Liverpool Anglican Cathedral - 20 St James Rd, Liverpool, UK



Architect
Giles Gilbert Scott
Date Built
Foundation Stone laid 19th July 1904
Completed 25th October 1978
Location
St James Rd, Liverpool
Description
I have located this building in the 1970s because it was completed during that decade but this is truly a building of various ages.  Work began on it before World War One but it it was only finished four years before the outbreak of the Falkland's War.  The architect Giles Gilbert Scott was only 24 when he won the commission to design the building.  He was 62 when on the 20th of February, 1942, he put the last finial in place at the top of the tower.  Tragically he had been dead for 18 years by the time Queen Elizabeth II opened what John Betjeman had described as, "One of the great buildings of the world".  He went on to add, "The impression of vastness, strength and height no words can describe... Suddenly one sees that the greatest art of architecture, that lifts one up and turns one into a king, yet compels reverence, is the art of enclosing space."

The "catherdralsplus.org" website describes it as, "Gothic design but 20th Century built, mostly of local sandstone from a quarry 5 miles south of Liverpool City Centre."  The original design had called for two towers but, "This was later to be modified to a single central tower with monies donated by the Vestey family, great benefactors of this amazing place."


Above the West Door stands Elisabeth Frink's stature of "The Welcoming Christ".






The Cathedral's website describes the Nave as follows:  "The Cathedral's Nave (known as the Well) is a lowered area of the Cathedral where on formal occasions the Chapter will process from.
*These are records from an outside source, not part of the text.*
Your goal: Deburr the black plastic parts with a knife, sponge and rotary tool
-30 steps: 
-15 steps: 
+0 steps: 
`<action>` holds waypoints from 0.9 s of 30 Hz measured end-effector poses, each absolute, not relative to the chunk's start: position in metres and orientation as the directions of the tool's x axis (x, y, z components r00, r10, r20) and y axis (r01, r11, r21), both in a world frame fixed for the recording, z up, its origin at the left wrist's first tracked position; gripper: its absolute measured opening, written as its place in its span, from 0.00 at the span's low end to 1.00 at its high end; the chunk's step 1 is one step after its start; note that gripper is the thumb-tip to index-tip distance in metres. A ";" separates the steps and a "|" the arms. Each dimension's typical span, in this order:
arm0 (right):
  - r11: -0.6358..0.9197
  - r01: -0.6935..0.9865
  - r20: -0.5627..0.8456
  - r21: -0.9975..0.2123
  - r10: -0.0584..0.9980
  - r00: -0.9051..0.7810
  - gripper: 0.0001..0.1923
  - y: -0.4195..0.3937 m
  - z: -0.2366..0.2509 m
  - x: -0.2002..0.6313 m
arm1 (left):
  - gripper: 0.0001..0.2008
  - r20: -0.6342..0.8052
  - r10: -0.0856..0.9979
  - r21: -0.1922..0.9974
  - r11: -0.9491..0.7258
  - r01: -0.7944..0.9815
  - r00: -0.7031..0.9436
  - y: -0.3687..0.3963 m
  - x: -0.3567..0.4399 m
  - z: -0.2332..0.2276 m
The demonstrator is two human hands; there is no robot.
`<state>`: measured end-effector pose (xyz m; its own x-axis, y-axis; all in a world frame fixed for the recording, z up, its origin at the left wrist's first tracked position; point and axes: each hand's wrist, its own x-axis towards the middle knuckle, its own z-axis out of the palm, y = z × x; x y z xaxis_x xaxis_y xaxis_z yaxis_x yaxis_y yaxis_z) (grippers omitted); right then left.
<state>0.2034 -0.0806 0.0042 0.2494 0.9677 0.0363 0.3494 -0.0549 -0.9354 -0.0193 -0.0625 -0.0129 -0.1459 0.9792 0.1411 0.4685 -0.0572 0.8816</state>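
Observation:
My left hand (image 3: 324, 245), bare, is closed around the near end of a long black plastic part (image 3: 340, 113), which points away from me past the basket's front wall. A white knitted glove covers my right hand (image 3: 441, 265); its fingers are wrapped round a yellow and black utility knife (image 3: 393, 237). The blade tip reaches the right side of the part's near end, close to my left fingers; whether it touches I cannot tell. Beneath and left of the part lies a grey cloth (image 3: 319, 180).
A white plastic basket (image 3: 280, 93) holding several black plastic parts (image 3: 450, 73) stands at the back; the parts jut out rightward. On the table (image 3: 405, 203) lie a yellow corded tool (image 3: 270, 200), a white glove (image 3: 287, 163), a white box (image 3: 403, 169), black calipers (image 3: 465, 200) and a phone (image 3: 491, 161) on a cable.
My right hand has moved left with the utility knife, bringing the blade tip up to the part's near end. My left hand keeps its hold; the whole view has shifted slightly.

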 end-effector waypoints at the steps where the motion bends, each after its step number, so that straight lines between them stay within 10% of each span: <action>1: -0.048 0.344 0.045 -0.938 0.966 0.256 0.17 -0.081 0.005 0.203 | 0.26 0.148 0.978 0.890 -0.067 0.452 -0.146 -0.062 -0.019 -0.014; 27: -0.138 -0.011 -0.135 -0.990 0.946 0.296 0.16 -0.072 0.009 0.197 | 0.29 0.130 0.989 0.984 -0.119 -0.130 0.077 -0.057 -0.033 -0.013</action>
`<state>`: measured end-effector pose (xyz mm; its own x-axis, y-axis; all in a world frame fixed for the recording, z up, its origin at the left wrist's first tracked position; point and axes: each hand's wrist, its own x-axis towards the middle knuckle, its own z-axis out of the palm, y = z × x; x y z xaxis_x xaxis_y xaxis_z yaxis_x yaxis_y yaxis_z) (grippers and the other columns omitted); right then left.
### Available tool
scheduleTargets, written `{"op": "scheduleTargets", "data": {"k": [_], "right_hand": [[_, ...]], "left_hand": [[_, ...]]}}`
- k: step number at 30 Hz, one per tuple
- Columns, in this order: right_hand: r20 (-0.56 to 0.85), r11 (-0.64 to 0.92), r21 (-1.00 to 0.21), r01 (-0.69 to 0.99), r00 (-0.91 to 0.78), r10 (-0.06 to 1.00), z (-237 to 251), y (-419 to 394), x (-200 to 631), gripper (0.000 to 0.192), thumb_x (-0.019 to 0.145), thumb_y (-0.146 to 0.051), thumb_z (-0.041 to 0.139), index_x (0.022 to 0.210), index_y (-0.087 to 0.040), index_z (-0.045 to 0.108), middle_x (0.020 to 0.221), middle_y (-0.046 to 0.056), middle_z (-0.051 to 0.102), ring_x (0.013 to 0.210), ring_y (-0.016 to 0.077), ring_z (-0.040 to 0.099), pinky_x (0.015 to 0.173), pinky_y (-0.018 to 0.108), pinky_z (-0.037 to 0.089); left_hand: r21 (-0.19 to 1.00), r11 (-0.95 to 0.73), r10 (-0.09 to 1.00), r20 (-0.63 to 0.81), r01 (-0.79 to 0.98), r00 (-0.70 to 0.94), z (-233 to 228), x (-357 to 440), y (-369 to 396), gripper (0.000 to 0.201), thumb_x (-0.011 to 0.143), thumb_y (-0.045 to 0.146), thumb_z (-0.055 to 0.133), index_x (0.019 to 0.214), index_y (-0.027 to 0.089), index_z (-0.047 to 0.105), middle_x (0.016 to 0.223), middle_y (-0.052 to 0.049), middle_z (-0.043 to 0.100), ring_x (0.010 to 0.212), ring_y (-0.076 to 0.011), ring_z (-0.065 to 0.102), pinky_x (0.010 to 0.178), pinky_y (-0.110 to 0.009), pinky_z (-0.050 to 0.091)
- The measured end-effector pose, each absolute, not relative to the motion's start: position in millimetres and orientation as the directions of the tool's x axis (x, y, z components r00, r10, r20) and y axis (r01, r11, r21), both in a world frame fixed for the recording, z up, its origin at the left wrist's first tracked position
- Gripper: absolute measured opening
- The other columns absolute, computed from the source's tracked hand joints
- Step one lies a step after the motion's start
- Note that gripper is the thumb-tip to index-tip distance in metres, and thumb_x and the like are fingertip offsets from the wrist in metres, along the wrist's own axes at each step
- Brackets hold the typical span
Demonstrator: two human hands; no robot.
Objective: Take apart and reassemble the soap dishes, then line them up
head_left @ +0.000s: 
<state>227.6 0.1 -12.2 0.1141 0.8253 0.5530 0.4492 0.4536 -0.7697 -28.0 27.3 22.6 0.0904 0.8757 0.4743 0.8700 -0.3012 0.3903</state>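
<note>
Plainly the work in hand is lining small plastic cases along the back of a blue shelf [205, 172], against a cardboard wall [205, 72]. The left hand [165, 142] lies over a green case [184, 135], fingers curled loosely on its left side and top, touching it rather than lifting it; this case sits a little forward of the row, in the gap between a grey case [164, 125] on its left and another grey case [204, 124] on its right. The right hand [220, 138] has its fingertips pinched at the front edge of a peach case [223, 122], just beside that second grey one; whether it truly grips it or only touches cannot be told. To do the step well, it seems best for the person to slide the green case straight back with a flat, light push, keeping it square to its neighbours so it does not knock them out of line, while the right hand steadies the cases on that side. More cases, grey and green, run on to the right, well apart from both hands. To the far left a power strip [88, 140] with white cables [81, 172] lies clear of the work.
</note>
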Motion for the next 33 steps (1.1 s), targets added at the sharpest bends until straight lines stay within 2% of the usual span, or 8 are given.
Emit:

On one side of the well you have the great West Doors above which is Tracy Emin's installation. This is dwarfed by the magnificent Benedicite Window. Facing into the Cathedral you can see the central space through the arch of the Dulverton Bridge."













The central tower rises to 331 feet and the total length of the building is 619 feet. Which, to put it in context, makes it 100 feet longer that St. Pauls and just 34 feet lower at its highest point.